• [What you need to do]
Within the listing below, the lines containing "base" are to be counted. Give the number only.
━━━━━ Provided material
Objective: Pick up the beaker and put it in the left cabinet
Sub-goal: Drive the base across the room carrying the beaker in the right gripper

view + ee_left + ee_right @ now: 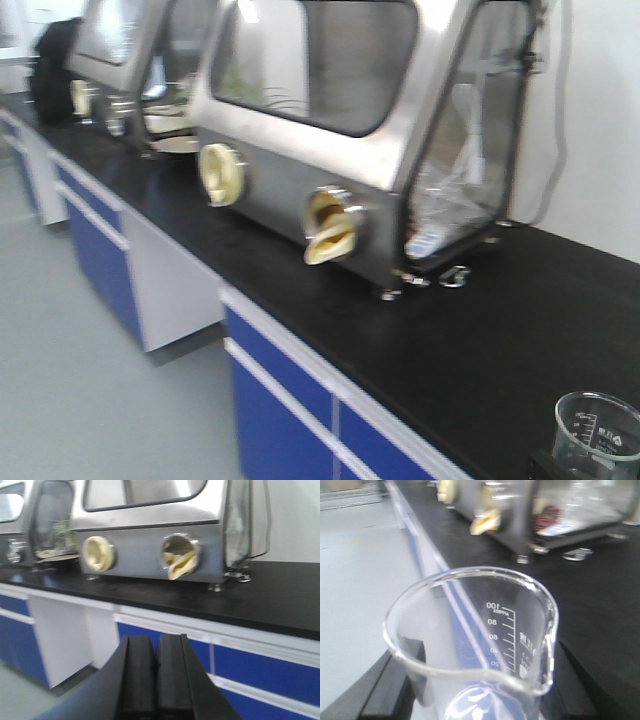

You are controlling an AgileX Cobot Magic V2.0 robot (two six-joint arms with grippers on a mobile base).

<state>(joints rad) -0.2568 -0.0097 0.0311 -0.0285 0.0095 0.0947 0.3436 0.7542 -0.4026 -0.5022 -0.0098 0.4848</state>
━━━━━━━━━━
• [Solution for this task]
2